Goal: Launch a databound webapp by June. Requirements: Get good at Python and Django. Pick up HTML/CSS along the way.

So maybe you can become a hacker in one language in 6 months as opposed to trying to be a hacker in 10 languages in 1 year. Honestly, I would go with the shorter option. Time is everything in this business.

Sorry for the snark.

"no one gives a damn about my brilliant idea if I can't execute."

Tentative Schedule: Jan-Feb: not executing Mar-Apr: not executing May-Jun: not executing Jul-Aug: not executing Sep-Oct: not executing, Nov-Dec: Execute my brilliant idea

HTML5 is a markup language not a programming language Stick with trying to master Java, or Haskell, or Python Not all And just get a basic understanding of HTML 5, CSS, Javascript, PHP, and MySQL.

Before you decide to learn one programming language in 61 days please read this short essay: http://norvig.com/21-days.html

Thank You to everyone who has responded to this thread. My goal is still the same, but I definitely will be rethinking my strategy.

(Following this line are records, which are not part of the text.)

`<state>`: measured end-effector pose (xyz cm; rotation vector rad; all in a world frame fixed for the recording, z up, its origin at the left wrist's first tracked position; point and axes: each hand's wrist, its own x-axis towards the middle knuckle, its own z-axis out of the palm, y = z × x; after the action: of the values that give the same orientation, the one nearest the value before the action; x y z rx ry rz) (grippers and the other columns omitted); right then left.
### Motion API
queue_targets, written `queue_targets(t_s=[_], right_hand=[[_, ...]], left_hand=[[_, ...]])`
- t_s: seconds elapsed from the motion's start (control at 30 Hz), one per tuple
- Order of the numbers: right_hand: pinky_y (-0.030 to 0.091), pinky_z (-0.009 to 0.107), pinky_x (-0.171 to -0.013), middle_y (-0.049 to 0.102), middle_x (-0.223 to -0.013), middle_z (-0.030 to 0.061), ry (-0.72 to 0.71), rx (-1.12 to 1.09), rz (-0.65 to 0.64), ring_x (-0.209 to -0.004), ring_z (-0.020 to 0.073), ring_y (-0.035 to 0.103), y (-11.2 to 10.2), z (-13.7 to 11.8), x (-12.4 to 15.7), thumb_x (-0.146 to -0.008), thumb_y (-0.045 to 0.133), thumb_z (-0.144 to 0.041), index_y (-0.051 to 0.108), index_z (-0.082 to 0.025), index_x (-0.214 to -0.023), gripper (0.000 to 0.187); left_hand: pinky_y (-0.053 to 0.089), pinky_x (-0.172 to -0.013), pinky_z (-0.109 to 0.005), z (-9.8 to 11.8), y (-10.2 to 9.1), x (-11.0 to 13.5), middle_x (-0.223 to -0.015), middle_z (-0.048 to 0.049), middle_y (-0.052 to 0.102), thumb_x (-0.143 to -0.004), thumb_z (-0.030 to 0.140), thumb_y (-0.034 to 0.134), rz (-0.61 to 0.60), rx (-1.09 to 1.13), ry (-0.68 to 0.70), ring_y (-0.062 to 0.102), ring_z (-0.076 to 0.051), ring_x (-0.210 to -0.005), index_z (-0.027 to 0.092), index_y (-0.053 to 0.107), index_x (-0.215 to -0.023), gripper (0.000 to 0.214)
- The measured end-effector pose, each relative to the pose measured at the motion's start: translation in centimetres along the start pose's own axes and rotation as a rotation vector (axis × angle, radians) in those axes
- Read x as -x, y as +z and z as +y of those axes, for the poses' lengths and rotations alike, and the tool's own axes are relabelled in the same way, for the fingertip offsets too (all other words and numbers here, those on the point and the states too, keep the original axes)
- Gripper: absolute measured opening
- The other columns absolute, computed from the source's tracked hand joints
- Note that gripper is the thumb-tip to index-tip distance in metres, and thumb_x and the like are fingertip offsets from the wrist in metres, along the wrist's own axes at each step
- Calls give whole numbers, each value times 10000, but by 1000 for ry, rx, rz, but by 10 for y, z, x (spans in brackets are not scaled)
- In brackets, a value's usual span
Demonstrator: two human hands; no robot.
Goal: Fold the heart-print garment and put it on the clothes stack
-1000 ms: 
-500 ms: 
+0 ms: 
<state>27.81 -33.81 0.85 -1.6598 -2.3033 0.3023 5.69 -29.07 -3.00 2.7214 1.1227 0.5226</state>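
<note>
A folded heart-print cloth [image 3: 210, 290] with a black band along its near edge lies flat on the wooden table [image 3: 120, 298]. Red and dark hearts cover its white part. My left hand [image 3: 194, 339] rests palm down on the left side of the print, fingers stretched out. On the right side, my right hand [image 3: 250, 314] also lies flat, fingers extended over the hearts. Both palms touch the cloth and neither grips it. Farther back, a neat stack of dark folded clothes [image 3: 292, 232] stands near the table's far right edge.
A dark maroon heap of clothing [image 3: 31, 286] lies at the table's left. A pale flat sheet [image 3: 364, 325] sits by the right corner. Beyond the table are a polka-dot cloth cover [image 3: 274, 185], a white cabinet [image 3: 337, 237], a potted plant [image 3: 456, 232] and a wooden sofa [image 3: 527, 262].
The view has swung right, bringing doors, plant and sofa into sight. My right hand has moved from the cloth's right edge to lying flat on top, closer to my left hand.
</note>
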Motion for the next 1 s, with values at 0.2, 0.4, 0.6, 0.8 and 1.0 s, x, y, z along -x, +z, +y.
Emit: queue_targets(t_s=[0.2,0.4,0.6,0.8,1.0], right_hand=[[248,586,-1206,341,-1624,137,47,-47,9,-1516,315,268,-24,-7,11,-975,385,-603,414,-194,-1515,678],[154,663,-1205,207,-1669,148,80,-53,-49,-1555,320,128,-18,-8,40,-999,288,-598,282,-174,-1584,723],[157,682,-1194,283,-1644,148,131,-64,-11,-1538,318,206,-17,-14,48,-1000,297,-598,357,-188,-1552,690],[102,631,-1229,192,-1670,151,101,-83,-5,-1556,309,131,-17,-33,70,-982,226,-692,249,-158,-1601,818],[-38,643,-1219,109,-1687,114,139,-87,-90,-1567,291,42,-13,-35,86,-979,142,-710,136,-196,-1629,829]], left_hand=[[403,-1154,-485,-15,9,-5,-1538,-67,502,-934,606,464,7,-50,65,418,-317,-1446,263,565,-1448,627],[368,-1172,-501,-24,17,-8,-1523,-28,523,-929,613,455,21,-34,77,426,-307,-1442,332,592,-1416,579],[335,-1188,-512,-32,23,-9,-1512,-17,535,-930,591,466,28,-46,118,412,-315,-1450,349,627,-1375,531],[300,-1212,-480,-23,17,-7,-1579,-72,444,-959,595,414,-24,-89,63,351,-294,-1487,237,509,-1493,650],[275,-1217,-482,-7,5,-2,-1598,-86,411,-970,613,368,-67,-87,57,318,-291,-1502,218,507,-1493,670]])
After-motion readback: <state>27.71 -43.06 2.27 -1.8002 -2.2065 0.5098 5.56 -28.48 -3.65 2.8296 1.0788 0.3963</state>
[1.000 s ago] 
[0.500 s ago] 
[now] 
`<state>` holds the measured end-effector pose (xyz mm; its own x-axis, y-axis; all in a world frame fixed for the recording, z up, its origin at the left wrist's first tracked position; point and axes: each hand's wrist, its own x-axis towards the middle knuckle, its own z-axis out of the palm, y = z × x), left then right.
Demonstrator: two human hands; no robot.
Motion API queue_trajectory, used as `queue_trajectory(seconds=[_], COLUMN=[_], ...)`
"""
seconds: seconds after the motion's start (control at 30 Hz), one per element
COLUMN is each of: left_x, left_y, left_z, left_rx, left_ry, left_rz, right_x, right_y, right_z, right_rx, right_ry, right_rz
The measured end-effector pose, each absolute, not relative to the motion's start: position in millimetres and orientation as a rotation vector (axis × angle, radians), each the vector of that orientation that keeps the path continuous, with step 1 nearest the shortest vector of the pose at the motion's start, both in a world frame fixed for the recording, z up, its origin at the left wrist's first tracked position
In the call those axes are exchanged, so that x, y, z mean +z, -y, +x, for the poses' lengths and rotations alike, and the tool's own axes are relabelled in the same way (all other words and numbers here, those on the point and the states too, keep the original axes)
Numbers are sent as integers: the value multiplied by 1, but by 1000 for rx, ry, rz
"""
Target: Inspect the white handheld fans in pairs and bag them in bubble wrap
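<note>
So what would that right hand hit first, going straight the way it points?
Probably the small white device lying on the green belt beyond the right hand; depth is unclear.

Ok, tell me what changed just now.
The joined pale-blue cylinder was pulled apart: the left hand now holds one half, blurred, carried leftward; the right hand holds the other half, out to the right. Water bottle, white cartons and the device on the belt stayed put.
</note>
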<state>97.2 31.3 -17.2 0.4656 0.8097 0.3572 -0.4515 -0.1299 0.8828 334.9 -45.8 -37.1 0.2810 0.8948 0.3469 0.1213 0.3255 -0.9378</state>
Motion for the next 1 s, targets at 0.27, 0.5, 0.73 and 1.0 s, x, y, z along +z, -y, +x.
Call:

no. if you want to execute, you should spend jan-dec executing your brilliant idea, and learning the technology you're building your idea with as you're going, you should also ask HN or hacker friends of yours that you trust what languages to build your technology out in, and stay in those technologies

If you can learn Haskell in 2 months, you are a god.

I think it's actually much easier for people without prior programming experience. I met teenagers in #haskell that picked it right up, and were talking fluently about GADTs and MPTCs and the finer points of the type inference algorithm.

Personally, I struggled for years with it. Java rots your brain; it's much harder to understand FP if you were raised on it, C, and BASIC.